Return the lines exactly as they stand, from the first of the material through the line containing "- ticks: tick".

PROVIDED DATA —
Start of Block
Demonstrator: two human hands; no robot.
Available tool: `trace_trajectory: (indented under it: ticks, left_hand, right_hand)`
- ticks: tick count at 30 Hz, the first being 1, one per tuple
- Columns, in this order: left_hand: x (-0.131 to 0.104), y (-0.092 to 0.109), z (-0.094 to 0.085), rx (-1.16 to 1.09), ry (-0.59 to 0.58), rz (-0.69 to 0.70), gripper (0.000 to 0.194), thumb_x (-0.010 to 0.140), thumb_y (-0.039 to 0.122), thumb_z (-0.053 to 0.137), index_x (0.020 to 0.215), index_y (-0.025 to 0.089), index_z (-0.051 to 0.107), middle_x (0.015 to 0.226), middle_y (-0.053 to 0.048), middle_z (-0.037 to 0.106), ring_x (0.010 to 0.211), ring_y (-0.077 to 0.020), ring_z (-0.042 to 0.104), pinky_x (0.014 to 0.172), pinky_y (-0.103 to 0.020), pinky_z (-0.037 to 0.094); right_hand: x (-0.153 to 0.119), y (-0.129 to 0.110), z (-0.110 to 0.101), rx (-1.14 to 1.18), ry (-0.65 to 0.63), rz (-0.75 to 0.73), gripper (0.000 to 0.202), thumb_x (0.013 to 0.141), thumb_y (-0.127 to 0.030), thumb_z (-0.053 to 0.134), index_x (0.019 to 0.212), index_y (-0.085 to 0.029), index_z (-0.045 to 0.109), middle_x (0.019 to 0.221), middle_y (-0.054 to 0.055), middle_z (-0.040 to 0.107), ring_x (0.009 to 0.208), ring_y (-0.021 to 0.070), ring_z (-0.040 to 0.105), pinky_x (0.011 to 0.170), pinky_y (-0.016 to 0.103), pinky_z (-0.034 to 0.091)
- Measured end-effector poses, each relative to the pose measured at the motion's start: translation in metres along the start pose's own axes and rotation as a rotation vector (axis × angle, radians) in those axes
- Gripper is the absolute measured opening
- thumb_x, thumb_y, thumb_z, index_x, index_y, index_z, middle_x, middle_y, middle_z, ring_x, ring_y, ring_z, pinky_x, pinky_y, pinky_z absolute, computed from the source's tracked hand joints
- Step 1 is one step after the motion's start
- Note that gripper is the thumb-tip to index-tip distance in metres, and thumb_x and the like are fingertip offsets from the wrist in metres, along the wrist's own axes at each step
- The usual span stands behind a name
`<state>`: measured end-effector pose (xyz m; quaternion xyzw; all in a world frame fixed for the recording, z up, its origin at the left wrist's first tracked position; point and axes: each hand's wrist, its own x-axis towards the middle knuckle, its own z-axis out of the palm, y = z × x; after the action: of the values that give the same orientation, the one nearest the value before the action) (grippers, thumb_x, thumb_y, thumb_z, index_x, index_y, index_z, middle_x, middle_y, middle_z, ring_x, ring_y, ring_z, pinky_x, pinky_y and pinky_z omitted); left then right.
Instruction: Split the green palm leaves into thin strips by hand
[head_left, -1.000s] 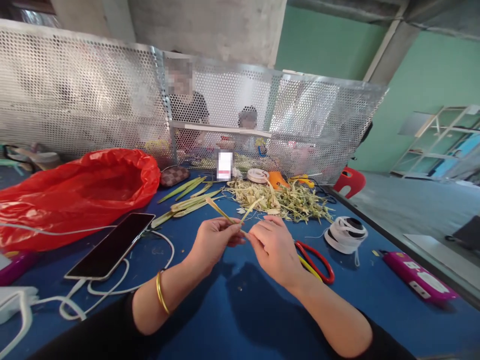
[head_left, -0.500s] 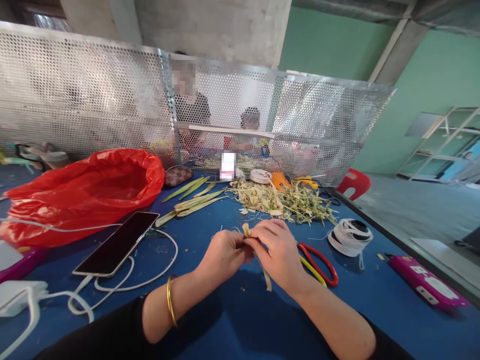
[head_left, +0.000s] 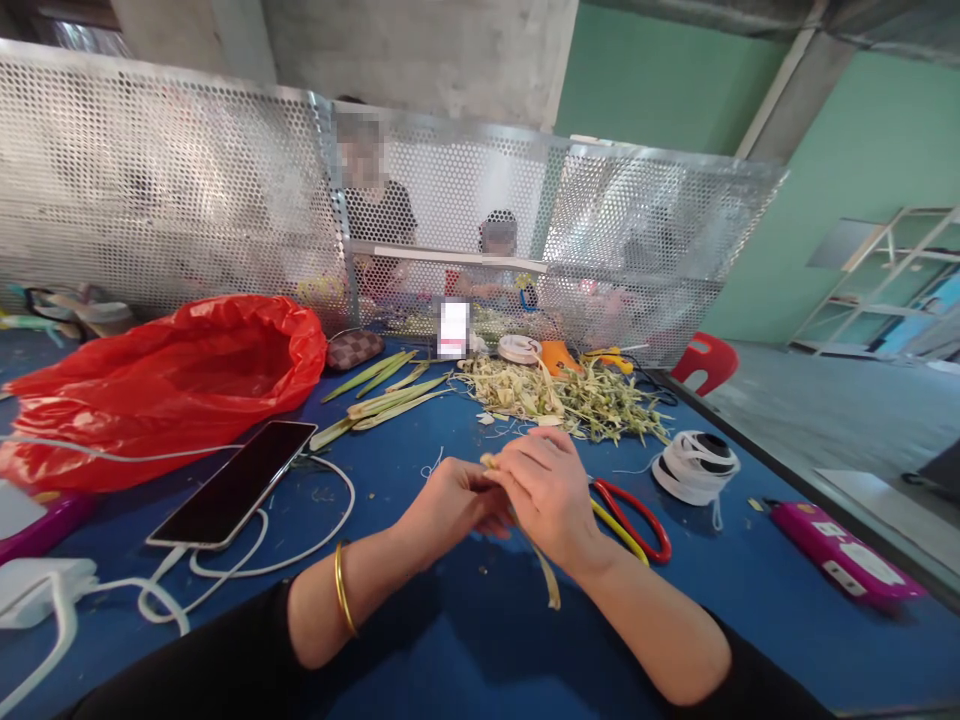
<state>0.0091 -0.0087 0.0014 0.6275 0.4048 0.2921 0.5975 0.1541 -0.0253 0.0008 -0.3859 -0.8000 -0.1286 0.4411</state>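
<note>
Both hands meet above the middle of the blue table. My left hand [head_left: 454,505] pinches a pale dried leaf strip [head_left: 549,580] near its upper end. My right hand [head_left: 546,490] is closed on the same strip, close against the left fingertips. The strip's tail hangs down under the right palm, and its tip pokes out above the fingers. Beyond the hands lie long green-yellow leaves [head_left: 394,402] and a heap of pale and green plant scraps [head_left: 570,395]. Red-and-yellow-handled scissors [head_left: 645,525] rest just right of my right hand, their blades hidden.
At left are a red plastic bag [head_left: 172,390], a phone [head_left: 234,485] and white cables [head_left: 352,500]. To the right sit a white ribbon roll [head_left: 694,467] and a purple packet [head_left: 844,555]. A perforated metal screen [head_left: 450,190] stands behind, with two people beyond it.
The strip's tail has swung slightly right and lower, and less of its upper tip shows above the fingers. My right fingers have shifted over the tip. The view has moved slightly.
</note>
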Motion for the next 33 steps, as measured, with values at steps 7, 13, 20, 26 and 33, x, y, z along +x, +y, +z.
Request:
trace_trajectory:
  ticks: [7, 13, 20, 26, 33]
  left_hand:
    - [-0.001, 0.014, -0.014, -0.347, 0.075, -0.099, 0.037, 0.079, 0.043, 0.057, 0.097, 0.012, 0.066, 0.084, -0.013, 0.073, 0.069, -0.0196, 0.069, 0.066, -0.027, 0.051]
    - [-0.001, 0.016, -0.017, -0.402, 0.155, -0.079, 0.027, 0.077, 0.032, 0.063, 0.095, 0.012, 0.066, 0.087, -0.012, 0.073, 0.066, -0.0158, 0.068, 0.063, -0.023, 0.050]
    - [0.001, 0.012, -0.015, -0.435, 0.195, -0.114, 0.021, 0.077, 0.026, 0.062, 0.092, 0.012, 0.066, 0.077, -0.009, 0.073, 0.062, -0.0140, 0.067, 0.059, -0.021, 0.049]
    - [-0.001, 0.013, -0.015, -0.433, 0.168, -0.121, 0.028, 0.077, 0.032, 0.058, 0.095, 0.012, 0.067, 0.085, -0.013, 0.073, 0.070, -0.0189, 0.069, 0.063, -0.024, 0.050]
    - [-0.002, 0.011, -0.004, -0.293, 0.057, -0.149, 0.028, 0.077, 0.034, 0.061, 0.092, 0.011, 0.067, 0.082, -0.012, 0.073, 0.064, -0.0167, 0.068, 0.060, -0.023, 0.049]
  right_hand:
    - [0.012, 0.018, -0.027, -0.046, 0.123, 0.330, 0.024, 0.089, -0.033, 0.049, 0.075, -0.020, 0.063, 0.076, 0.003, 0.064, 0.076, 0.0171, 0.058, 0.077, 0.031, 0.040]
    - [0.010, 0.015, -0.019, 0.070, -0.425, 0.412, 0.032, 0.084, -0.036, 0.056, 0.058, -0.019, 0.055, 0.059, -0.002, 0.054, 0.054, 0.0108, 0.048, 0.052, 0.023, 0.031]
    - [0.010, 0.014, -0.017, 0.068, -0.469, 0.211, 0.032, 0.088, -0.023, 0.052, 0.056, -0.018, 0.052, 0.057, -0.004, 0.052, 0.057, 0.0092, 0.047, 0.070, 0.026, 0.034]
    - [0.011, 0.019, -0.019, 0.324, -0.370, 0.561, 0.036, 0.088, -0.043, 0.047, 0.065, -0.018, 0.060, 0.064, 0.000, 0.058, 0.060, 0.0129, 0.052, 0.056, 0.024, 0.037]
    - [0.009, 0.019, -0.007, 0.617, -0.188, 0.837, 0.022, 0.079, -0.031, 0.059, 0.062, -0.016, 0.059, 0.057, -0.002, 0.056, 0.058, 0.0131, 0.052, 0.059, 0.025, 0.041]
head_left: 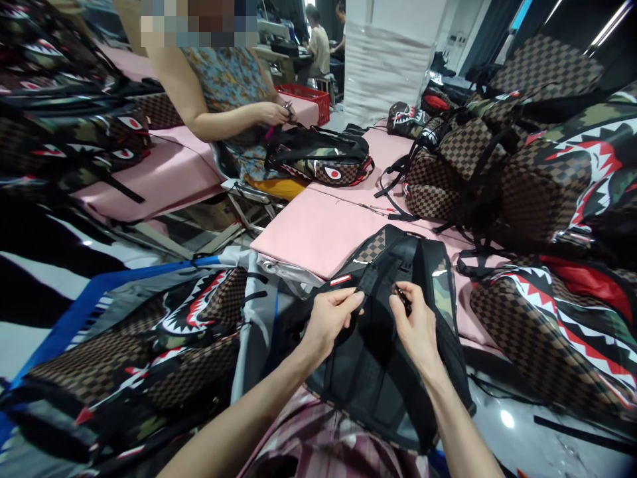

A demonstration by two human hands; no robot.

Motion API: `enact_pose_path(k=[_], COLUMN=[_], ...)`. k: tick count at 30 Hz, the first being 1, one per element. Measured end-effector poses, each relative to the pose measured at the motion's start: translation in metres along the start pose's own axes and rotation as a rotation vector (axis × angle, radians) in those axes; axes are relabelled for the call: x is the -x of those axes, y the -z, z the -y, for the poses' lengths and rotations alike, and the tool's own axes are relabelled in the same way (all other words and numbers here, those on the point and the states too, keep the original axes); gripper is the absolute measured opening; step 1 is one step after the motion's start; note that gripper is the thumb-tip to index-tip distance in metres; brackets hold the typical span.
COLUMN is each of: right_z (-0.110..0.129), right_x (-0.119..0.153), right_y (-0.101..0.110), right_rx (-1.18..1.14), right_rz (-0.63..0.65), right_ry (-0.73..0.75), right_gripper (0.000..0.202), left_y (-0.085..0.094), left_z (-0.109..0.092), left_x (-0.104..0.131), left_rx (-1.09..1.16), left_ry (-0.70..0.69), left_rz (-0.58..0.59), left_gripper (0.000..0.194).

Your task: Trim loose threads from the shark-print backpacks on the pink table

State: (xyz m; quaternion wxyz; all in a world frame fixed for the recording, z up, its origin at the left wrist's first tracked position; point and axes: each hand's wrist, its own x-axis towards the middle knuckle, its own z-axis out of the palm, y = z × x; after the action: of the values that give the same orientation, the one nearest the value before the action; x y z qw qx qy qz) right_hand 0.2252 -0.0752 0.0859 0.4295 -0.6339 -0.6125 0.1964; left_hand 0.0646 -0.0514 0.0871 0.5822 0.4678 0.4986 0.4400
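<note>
The left hand (pixel 333 315) pinches a strap (pixel 368 277) on the backpack (pixel 365 365) against the pink table (pixel 303 229), while the right hand (pixel 417 322) grips a small dark tool (pixel 402 297) (type unclear).

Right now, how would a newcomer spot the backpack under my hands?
Find the pink table. At its near edge, a backpack lies beneath the left hand and right hand. Its black, strapped side faces up, unlike the toothy-printed bags on either side.
</note>
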Motion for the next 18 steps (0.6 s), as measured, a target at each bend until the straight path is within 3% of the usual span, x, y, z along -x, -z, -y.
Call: enact_pose_path(k=[5,8,10,12,13,14,16,17,18], right_z=[0.009,0.011,0.004,-0.014,-0.026,-0.04,-0.071,-0.085,-0.098], right_x=[0.013,0.009,0.008,0.012,0.016,0.023,0.042,0.053,0.066], right_y=[-0.004,-0.006,0.001,0.018,0.029,0.041,0.064,0.074,0.083], right_rx=[0.09,0.024,-0.132,-0.305,-0.355,-0.36,-0.28,-0.222,-0.137], right_rz=[0.02,0.06,0.041,-0.096,-0.208,-0.323,-0.49,-0.511,-0.529], right_ry=[0.238,0.187,0.069,-0.07,-0.127,-0.169,-0.285,-0.325,-0.36], right_gripper=[0.017,0.017,0.016,0.02,0.026,0.032,0.042,0.047,0.049], left_y=[-0.008,-0.011,0.008,0.053,0.084,0.119,0.187,0.213,0.232], left_z=[0.007,0.006,0.001,-0.005,-0.008,-0.008,-0.002,0.006,0.017], left_x=[0.007,0.011,0.008,0.0,-0.005,-0.008,-0.007,-0.004,0.001], left_rx=[-0.052,-0.13,-0.25,-0.437,-0.565,-0.611,-0.699,-0.732,-0.721], left_ry=[-0.021,-0.033,-0.087,-0.18,-0.22,-0.207,-0.116,-0.055,-0.018], left_rz=[0.038,0.07,0.018,-0.202,-0.444,-0.582,-0.732,-0.81,-0.816], left_gripper=[0.028,0.029,0.032,0.033,0.031,0.026,0.014,0.022,0.023])
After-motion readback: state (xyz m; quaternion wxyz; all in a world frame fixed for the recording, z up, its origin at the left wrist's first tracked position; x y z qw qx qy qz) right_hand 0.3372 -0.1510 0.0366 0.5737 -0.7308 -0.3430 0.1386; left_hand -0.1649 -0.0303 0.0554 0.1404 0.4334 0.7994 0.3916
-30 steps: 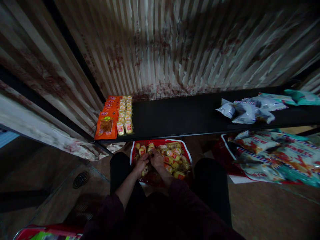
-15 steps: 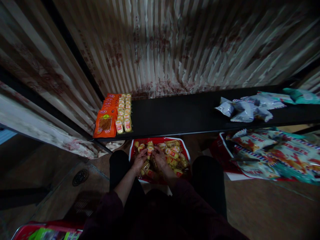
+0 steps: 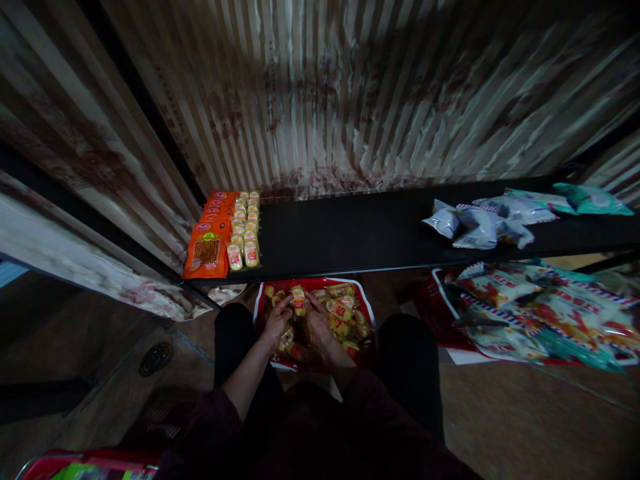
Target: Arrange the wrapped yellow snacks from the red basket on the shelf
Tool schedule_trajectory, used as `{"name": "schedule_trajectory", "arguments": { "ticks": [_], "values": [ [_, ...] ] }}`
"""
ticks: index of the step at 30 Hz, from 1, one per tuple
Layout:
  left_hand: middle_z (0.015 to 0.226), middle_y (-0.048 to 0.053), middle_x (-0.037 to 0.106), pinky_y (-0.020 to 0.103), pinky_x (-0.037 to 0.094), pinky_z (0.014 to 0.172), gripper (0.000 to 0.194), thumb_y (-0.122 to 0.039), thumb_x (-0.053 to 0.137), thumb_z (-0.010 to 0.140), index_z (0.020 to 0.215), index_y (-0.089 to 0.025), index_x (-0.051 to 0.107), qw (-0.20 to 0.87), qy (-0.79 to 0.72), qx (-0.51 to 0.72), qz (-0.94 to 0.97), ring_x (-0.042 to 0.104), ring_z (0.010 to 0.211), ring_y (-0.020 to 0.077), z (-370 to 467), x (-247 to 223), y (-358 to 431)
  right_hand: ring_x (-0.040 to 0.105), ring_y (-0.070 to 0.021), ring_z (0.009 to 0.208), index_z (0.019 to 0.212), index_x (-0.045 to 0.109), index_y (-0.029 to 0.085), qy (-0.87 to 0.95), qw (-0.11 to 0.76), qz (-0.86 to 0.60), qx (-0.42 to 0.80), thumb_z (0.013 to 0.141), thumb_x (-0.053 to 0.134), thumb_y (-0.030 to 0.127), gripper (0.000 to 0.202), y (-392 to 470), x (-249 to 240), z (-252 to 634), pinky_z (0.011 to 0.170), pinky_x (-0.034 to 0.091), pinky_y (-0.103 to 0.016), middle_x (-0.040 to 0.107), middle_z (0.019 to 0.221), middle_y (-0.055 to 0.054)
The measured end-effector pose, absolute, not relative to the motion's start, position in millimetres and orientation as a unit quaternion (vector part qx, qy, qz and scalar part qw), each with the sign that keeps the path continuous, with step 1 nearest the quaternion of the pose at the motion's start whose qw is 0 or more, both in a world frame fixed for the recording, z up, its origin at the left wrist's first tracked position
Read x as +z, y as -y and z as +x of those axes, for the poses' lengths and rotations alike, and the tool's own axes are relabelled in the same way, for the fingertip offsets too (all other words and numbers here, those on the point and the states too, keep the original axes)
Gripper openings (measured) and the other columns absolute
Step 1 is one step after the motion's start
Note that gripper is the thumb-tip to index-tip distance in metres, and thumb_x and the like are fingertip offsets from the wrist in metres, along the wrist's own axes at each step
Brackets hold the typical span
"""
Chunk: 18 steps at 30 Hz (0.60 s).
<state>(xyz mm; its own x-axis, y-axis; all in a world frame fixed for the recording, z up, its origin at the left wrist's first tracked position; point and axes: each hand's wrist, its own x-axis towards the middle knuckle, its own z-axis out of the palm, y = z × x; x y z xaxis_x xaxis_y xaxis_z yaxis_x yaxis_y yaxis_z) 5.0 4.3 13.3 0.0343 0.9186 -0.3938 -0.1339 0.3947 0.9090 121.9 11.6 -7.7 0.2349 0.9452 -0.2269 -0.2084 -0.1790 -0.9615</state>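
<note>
Over a red basket (image 3: 371, 313) with a white rim, both my hands hold one small yellow snack pack (image 3: 299, 301) with a red and white label. My left hand (image 3: 277, 323) has its fingers closed against the pack's left side. My right hand (image 3: 319, 321) grips it from the right. Around and below them lie several loose packs (image 3: 340, 310) of the same kind in clear wrappers. The undersides of my fingers are hidden.
On the black shelf (image 3: 340, 237) ahead stand a row of orange snack bags (image 3: 207, 253), rows of yellow packs (image 3: 251, 250) and silvery bags (image 3: 475, 227). A basket of larger bags (image 3: 505, 287) is at the right, another red basket (image 3: 55, 460) at lower left.
The pack between my hands now stands more upright, its label facing me, with my fingers closer along its sides. The whole view has shifted slightly.
</note>
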Motion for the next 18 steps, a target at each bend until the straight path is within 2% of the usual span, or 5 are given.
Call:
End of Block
EXERCISE ANSWER —
Demonstrator: two human hands; no robot.
Available tool: `trace_trajectory: (indented under it: ticks, left_hand, right_hand)`
- ticks: tick count at 30 Hz, the first being 1, one per tuple

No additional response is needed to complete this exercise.